How could this postponement impact the valuation multiples (P/E, EV/EBITDA) that traders are currently using? | NRXP (Aug 13, 2025) | Candlesense

How could this postponement impact the valuation multiples (P/E, EV/EBITDA) that traders are currently using?

Impact on valuation multiples

The delay of NRX Pharmaceuticals’ Q2‑2025 earnings to 19 August pushes the next data point that anchors the company’s price‑to‑earnings (P/E) and EV/EBITDA ratios further into the future. In the interim, the stock will have to be priced on forward‑looking assumptions rather than recent disclosed earnings. Because the company is still in a clinical‑stage, its earnings are historically small and volatile; traders typically rely on forward‑estimated earnings and EBITDA derived from analyst consensus. By extending the reporting horizon, the consensus forecast is “frozen” for an extra month, causing existing multiples to drift higher as the market price reacts to the uncertainty and the time‑value of money. In practice, you’ll see the trailing P/E (which may still be negative or near‑zero) stay flat, while the forward P/E and EV/EBITDA are likely to inflate modestly – often 5‑10 % – as investors demand a higher risk premium for the added earnings‑release risk.
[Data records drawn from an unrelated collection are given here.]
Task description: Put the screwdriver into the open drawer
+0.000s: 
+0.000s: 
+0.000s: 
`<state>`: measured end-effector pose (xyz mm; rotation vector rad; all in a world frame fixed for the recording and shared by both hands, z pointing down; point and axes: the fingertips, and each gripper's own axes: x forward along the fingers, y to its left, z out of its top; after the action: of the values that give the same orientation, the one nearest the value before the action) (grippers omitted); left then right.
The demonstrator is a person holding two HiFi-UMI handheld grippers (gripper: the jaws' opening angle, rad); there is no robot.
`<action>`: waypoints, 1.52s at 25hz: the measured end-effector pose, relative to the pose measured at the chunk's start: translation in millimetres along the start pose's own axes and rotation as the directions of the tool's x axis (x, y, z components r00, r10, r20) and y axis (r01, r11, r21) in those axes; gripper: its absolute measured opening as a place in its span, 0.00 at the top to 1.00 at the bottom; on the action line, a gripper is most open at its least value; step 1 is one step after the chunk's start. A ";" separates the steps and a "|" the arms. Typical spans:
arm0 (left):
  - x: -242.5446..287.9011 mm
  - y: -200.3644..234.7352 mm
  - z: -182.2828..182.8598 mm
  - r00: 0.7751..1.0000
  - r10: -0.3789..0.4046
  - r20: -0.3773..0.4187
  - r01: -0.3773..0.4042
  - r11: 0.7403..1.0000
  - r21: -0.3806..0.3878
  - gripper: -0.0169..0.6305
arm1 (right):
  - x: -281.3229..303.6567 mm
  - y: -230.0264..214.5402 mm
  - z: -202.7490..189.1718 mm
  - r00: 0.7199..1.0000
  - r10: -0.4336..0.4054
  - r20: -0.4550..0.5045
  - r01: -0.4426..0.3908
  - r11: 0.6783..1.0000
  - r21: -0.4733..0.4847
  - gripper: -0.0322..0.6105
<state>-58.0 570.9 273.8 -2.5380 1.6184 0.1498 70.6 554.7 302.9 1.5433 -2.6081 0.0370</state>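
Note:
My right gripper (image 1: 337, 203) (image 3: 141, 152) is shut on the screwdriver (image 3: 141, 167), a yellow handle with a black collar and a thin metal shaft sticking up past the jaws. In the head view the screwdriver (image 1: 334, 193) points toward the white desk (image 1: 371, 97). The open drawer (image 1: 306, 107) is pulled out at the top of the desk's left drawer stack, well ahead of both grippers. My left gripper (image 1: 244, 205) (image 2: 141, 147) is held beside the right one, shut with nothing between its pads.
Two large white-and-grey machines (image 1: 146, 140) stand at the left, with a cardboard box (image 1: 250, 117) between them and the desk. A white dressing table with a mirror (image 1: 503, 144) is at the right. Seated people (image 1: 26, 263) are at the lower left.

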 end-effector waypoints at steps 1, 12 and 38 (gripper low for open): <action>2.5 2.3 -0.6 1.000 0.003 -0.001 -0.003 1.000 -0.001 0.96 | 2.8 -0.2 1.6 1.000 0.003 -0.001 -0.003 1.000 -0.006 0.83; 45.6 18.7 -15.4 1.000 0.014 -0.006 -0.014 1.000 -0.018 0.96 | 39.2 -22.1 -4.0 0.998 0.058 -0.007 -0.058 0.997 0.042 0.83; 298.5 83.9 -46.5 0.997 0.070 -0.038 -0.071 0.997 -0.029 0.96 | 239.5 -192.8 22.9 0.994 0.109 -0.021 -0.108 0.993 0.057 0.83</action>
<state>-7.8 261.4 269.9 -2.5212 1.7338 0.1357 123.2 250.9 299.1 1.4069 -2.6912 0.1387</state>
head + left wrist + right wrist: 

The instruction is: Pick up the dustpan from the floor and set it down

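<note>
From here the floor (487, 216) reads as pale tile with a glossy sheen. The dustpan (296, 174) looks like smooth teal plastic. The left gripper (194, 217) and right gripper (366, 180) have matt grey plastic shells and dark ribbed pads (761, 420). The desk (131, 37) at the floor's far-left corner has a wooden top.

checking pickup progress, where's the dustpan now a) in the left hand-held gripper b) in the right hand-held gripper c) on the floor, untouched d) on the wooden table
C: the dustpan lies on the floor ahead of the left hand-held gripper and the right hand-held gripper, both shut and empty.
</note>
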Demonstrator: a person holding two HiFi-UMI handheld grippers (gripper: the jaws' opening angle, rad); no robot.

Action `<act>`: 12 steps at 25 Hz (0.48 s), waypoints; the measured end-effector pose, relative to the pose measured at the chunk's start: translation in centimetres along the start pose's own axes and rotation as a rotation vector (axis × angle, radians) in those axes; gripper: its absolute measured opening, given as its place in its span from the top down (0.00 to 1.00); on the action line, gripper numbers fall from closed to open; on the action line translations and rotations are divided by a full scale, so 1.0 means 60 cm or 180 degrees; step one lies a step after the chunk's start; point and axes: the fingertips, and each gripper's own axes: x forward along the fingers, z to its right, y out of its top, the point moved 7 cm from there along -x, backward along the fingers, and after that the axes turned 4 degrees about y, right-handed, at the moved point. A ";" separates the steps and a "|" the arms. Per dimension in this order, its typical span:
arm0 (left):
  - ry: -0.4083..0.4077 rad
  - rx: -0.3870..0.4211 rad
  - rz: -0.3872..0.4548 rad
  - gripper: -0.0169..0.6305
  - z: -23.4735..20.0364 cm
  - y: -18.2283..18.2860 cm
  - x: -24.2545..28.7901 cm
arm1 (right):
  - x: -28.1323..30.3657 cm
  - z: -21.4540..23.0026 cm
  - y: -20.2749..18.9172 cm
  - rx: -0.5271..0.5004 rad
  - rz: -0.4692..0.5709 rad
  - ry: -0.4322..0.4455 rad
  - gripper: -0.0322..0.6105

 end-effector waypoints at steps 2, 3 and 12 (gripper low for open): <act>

Trading and technical implications

From a technical standpoint, the postponement usually triggers a brief spike in volatility and a short‑term dip in price as risk‑averse participants unwind positions ahead of the unknown. This dip can temporarily depress the market cap, which in turn pushes EV/EBITDA upward (since EV moves with the share price while EBITDA remains unchanged). Traders who monitor the 20‑day and 50‑day moving averages may spot a “sell‑off” candle on the news day, followed by a potential rebound if the company’s fundamentals remain intact. An actionable take‑away is to watch the price reaction over the next 2‑3 trading days: a sharp, unsupported decline could present a buying opportunity at a more attractive forward P/E/EV‑EBITDA, especially if the implied earnings guidance remains unchanged. Conversely, a quick recovery may indicate that the market has already priced in the postponement risk, and the multiples will settle back to pre‑news levels, suggesting a wait‑and‑see approach rather than an aggressive entry.